The rationale why Racket made the shift is described here:
Arguments about labels are always tedious and fruitless. They don't advance anybody's understanding of anything important, like the substance of the whatever those labels might apply to. Arguing about whether or not "Lisp" means "Common Lisp" doesn't advance anybody's understanding of Common Lisp.
No, but the terminology of the root was plainly coming from the camp of "Scheme isn't Lisp, Common Lisp is Lisp." The child comment was confused by that peculiar terminology, so I provided context for that terminology in a way that I hoped would head off yet another argument about labels. It was my intent to stop the argument before it began.
The terminology is troublesome because "Scheme" more specifically determines the language than "Lisp", so "I'd prefer to use Lisp over Scheme" or vice versa is somewhat "apples versus vegetables".

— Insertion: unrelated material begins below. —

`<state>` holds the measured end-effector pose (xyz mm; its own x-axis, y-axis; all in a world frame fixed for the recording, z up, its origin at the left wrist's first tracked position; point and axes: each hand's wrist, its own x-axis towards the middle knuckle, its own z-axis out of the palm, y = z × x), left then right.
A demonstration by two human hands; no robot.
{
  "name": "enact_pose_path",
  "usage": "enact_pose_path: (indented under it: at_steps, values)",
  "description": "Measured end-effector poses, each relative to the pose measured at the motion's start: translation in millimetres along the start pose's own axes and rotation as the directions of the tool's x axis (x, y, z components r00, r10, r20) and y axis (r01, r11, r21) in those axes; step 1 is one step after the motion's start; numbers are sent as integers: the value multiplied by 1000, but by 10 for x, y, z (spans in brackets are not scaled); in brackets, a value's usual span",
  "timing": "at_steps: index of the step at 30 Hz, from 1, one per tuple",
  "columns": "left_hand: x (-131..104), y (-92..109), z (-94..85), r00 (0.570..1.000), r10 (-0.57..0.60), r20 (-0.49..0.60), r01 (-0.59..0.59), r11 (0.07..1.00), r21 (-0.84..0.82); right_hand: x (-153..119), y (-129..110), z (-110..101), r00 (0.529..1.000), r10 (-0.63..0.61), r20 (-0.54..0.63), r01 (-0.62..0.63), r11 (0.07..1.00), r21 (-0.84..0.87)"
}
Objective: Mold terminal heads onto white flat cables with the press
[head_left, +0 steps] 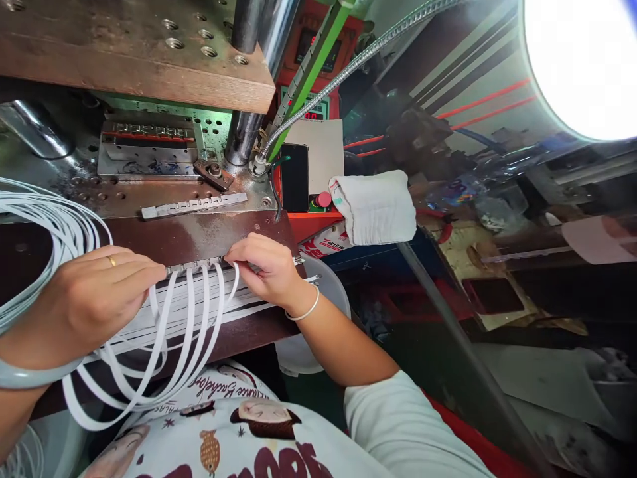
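Note:
My left hand is closed in a pinch at the left end of a slim slotted metal strip. At the strip's right end, the thumb and fingers of my right hand pinch it too. Several flat white cables have their ends in the strip and hang down in loops toward my lap. Beneath them, more straight white cables lie on the brown table. A second slotted metal strip rests on the press bed, apart from both hands.
Behind the table stands a press with a thick upper plate, steel posts and a lower die. A coil of white cables lies at left. To the right are a phone, a red button, a folded white cloth and a bright lamp.

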<state>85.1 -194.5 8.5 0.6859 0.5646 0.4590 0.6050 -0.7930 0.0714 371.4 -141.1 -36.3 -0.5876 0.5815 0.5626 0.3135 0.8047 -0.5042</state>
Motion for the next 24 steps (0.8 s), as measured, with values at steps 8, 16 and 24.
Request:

> Arguing about whether or not "Lisp" means "Common Lisp" doesn't advance anybody's understanding of Common Lisp.
But not expecting Common Lisp to behave like Scheme helps. The design for the Scheme language is simply different from Common Lisp and thus code looks and behaves differently.
I agree with everything you said. The argument is tedious and fruitless. My point is an empirical one: Programmers of a Certain Age were more likely to use "Lisp" than programmers of other ages.
In my experience they often prefer that scheme/etc ceased to exist at all. I've had conversations with CL fanatics who accuse Scheme/etc of diluting Lisp by merely existing, and thereby harming CL.
Others aren't so extreme and just want people to stop saying "scheme is type of lisp."
I don't mind that Scheme exists, but I do mind that enthusiasts naively use it to build production systems, because they end up wasting time & energy re-implementing things the Common Lisp standard already specifies rather than spending that time & energy on the problems that they're actually trying to solve.
Scheme is another Blub: a Scheme user looks at Common Lisp and thinks, 'hey, I don't need generic functions; I don't need packages; I don't want separate namespaces for separate things; I don't want to extend my reader.' Meanwhile someone who's built large systems in both Lisp & Scheme realises how glad he is to have those things.
Meanwhile, the ecosystems of non-Lisp-family languages grow ever-larger, and hence ever-more-appealing, which is a problem because while Scheme-the-language is better than Python-the-language or Go-the-language, Scheme-the-fractured-ecosystem is worse than Python-the-healthy-ecosystem or Go-the-astoundingly-robust-ecosystem, which means more people use Python & Go, which means fewer people use Lisp-family languages … it's a vicious cycle.
Which means the world is a worse place, stuck in a local maximum of C-family languages and unable to break out to the Lispy global maximum.
> Scheme is another Blub: a Scheme user looks at Common Lisp and thinks, 'hey, I don't need generic functions; I don't need packages; I don't want separate namespaces for separate things; I don't want to extend my reader.' Meanwhile someone who's built large systems in both Lisp & Scheme realises how glad he is to have those things.
I find this list a little funny, because we do have generic functions, packages, and the ability to extend the reader. In Guix we use reader extensions for G-expressions, for example.
I grant you the separate namespaces thing, because, well, we really don't want to have a separate namespace for variables and procedures :)
> I find this list a little funny, because we do have generic functions, packages, and the ability to extend the reader.
But those are all non-standard, right? At least, I quickly skimmed through R7RS & don't see them in there. So they're either Guile-specific extensions, or your project implemented them, or they are a third-party library which has not undergone the same scrutiny as the standard itself.
FWIW, I find that having many namespaces (not just two!) rather than one is conducive to good program design.